La famiglia ha un ruolo privilegiato sotto questo aspetto, essa deve essere una fonte qualificata di informazione, soprattutto nella fase della crescita. Questa informazione avviene mediante atteggiamenti e comportamenti che il giovane adolescente apprende dai familiari; dunque non è importante ciò che la famiglia dice, ma ciò che essa comunica attraverso il linguaggio alcolico. Il linguaggio alcolico che la famiglia deve assumere nei confronti dei figli è quello enogastronomico, che prevede il consumo alcolico esclusivamente a tavola, stile predittore di un consumo a cultura bagnata. Infatti si è evidenziato tramite alcuni studi che i giovani che hanno iniziato a bere con gli amici, sono spinti ad assumere alcol con la funzione di ubriacarsi ( cultura asciutta), e questo comporta un rischio potenziale nei futuri comportamenti. Perciò i soggetti che bevono tanto in un unica soluzione, come ad es. i binge drinker, si differenziano dai bevitori moderati proprio a causa del tipo di iniziazione. I figli educati a questa cultura presumibilmente la trasmetteranno alle generazioni successive.

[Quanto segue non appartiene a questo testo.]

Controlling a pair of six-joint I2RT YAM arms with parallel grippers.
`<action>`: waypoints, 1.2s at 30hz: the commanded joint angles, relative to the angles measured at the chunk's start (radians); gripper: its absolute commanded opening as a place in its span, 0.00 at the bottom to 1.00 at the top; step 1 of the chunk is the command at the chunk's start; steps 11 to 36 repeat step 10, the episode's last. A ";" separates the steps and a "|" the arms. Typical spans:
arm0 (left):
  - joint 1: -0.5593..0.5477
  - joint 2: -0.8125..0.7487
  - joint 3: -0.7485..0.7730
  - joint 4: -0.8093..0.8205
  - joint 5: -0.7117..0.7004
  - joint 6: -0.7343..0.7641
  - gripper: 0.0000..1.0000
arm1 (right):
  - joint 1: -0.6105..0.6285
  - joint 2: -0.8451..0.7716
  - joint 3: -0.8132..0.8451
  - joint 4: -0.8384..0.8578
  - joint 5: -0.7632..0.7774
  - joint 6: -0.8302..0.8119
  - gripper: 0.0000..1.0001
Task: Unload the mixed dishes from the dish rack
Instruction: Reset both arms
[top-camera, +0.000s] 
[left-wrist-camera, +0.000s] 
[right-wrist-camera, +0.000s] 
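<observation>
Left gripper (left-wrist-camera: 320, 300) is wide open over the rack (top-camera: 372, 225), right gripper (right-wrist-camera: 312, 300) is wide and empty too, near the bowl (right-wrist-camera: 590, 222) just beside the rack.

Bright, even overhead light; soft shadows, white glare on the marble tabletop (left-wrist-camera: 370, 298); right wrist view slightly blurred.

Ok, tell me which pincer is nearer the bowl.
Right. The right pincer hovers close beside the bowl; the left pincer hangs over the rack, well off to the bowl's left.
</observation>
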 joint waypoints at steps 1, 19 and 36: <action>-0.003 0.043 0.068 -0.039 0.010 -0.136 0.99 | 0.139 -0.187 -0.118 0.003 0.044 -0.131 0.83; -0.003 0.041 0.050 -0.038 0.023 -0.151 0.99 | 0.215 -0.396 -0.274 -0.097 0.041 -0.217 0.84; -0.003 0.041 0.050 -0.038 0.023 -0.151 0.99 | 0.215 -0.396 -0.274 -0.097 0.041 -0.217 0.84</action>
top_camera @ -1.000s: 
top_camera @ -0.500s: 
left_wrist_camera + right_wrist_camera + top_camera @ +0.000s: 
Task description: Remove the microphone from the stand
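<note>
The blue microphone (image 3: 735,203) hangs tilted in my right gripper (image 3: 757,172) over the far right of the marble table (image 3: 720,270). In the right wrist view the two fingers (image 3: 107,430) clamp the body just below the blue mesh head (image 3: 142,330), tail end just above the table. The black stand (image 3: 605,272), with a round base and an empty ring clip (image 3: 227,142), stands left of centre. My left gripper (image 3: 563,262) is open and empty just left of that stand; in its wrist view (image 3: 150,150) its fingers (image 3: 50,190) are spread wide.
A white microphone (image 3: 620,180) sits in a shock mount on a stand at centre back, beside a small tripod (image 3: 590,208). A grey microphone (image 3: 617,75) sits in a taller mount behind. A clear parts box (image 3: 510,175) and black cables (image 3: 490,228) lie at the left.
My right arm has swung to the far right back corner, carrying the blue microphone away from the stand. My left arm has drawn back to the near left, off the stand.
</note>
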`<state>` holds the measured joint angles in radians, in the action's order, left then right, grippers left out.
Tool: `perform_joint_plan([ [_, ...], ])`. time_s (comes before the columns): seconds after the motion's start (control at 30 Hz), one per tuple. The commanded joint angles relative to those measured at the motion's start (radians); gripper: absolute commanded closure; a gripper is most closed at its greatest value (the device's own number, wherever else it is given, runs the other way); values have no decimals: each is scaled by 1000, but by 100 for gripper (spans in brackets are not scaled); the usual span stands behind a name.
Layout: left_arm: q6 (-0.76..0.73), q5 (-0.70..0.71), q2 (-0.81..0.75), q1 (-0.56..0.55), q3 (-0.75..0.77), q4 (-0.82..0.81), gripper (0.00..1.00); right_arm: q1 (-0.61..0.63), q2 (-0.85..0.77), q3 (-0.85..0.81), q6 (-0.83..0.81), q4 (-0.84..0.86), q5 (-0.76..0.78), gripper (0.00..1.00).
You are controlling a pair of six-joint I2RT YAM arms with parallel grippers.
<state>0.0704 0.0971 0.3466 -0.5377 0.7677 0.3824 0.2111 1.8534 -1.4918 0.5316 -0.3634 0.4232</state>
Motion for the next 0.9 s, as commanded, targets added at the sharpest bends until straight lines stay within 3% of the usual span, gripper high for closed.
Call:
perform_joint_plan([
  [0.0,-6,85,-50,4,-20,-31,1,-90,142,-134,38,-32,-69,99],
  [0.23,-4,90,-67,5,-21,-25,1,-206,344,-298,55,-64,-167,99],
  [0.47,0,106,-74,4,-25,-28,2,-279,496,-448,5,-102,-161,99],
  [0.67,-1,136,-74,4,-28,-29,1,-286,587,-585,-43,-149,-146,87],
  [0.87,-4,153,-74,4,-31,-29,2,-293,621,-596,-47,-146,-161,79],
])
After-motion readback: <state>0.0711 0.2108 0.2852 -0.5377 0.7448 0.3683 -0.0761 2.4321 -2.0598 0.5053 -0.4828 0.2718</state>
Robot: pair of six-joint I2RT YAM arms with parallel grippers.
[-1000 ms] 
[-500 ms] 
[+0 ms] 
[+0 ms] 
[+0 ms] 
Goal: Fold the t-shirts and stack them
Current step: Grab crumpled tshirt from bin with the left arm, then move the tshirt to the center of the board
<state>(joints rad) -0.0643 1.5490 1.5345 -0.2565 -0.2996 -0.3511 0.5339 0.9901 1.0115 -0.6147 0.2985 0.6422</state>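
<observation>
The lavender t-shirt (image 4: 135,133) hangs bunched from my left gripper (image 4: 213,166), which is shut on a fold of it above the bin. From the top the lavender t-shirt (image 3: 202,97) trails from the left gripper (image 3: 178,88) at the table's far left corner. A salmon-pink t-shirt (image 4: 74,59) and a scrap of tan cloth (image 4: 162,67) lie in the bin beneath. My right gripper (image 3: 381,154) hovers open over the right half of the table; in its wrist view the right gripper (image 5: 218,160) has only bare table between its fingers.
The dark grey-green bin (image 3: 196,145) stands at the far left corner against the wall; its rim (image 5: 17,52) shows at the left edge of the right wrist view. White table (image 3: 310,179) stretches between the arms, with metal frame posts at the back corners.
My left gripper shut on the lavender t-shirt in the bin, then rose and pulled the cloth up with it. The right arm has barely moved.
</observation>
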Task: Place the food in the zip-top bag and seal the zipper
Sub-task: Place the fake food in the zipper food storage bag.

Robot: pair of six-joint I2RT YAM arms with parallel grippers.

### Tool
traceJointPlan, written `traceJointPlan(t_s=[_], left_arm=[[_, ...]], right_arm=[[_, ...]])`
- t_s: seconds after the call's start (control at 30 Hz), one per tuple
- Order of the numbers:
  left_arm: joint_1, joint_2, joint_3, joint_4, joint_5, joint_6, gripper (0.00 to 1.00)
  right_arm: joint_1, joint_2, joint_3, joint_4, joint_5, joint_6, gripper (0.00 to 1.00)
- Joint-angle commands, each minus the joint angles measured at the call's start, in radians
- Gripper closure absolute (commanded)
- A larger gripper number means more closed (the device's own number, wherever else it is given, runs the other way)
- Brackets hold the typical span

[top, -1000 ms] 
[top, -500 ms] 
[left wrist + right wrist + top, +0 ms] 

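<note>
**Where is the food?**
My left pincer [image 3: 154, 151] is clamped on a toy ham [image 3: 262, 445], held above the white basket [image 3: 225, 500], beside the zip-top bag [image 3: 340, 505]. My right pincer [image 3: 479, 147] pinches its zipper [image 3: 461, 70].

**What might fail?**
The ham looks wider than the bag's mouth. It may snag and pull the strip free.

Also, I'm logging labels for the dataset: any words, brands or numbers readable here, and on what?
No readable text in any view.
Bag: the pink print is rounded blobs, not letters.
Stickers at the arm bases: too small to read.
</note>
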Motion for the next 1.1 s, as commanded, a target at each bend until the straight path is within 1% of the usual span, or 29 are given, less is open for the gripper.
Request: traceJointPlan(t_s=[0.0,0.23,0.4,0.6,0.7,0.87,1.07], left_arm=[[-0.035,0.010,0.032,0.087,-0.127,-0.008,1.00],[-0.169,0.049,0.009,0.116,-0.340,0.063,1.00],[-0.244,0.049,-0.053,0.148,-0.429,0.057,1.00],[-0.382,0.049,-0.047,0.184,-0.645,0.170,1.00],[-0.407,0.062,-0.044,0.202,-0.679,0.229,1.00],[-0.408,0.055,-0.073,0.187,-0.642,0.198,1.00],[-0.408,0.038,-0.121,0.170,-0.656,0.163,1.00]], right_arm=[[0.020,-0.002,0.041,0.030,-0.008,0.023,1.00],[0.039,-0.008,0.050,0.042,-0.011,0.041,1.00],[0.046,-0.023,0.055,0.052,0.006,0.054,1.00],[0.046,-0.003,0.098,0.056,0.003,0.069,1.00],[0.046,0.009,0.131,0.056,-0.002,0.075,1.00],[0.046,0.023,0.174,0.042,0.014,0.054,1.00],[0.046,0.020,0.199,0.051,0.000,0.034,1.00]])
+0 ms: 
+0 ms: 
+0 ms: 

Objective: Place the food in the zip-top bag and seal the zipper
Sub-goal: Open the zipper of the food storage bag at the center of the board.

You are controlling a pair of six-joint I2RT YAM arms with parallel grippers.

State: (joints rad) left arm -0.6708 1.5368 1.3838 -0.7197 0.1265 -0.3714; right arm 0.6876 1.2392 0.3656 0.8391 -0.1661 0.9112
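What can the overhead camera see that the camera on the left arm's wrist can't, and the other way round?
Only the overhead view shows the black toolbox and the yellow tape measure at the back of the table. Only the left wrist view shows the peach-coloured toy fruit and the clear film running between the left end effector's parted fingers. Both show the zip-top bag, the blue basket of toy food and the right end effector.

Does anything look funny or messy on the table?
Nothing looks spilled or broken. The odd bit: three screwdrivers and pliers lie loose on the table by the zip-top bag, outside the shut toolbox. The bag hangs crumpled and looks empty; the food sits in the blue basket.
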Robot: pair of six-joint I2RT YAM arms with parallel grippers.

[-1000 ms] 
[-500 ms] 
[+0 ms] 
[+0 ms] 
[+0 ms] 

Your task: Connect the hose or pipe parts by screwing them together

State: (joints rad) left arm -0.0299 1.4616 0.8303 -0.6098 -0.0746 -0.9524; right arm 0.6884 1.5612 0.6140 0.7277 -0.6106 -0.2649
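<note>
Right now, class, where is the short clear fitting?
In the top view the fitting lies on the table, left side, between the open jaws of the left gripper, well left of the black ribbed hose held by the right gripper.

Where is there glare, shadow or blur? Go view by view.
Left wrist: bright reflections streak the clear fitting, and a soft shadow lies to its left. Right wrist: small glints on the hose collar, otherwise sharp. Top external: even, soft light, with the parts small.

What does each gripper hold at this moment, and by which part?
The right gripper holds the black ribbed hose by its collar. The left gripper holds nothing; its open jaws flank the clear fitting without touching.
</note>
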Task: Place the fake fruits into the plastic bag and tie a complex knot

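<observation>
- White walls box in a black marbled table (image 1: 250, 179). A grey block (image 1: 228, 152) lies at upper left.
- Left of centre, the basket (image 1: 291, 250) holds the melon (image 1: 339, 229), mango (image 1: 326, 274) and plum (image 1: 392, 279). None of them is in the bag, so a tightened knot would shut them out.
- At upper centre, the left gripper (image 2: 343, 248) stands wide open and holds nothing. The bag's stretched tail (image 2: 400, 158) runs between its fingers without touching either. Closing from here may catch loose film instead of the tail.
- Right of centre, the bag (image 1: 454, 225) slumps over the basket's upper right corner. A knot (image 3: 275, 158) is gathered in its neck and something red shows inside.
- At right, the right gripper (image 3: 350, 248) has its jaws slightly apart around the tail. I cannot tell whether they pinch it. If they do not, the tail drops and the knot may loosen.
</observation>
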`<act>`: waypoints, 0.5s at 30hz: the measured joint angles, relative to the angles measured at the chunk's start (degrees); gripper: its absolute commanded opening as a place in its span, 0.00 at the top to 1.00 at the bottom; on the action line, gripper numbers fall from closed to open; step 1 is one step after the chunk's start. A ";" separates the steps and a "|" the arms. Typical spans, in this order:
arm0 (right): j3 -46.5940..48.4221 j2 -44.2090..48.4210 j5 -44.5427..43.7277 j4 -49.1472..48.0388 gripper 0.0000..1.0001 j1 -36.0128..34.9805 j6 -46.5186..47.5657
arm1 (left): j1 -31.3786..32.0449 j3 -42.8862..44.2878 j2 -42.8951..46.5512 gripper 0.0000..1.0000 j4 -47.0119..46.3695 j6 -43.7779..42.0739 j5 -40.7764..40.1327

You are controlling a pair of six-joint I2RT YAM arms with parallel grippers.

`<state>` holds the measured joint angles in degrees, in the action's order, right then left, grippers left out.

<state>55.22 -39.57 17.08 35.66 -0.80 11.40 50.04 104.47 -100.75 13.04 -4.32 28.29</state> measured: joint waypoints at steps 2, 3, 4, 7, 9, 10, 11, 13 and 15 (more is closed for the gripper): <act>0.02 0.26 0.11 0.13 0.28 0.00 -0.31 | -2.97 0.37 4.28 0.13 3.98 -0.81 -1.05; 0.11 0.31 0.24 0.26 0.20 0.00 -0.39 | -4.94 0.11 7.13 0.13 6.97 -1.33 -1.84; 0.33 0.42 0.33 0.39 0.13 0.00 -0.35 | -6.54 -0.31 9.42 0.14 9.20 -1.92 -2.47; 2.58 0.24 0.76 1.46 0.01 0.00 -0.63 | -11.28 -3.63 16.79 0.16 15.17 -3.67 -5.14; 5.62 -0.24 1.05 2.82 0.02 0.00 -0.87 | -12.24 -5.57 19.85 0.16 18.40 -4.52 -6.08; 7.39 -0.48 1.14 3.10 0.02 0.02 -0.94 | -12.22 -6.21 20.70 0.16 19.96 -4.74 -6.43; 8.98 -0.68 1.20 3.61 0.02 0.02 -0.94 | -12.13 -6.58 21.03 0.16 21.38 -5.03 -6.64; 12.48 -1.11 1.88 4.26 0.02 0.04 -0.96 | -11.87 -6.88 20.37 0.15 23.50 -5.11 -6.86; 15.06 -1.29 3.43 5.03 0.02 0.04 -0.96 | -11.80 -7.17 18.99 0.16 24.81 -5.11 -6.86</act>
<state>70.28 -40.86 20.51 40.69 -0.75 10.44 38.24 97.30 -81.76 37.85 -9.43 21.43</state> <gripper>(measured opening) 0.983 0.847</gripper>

Il bravo educatore dovrebbe affermare che l’alcol, data la grande diffusione, è si una fonte di problemi, comportamenti eccessivi, ma anche una fonte di piacevolezza.
Il modello degli equivalenti funzionali, che considera la possibilità di porre attivitá equivalenti a quelle del bere, con lo scopo di ridurre il consumo di alcol. È stato appurato che le attività equivalenti proposte all’interno delle strutture scolastiche non sono le più idonee e producono scarsi risultati in quanto le attività proposte vengono percepite come noiose, poco interessanti per il fatto che vengono calate dall’alto, imposte e istituzionalizzate.
Alcuni importanti studiosi affermano che il fattore protettivo principale del consumo di alcol è il capitale sociale, con il quale l’individuo crea collegamenti formali e informali, manifestandolo con l’impegno civico, nel volontariato unito ad un buon livello di fiducia negli altri, come risorsa principale affinchè il soggetto coltivi quel senso di appartenenza alla comunità, mostrando rispetto delle regole sociali. La capacità protettiva del capitale sociale non riduce la percentuale di chi consuma alcol, ma il consumo viene fatto in modo più responsabile e per questo meno propensi al binge drinking.
In conclusione è da escludere che una politica di “controllo” possa creare modelli di comportamento, essa può rafforzare, limitare o disincentivare tendenze esistenti.
Spero di essere stato chiaro e utile.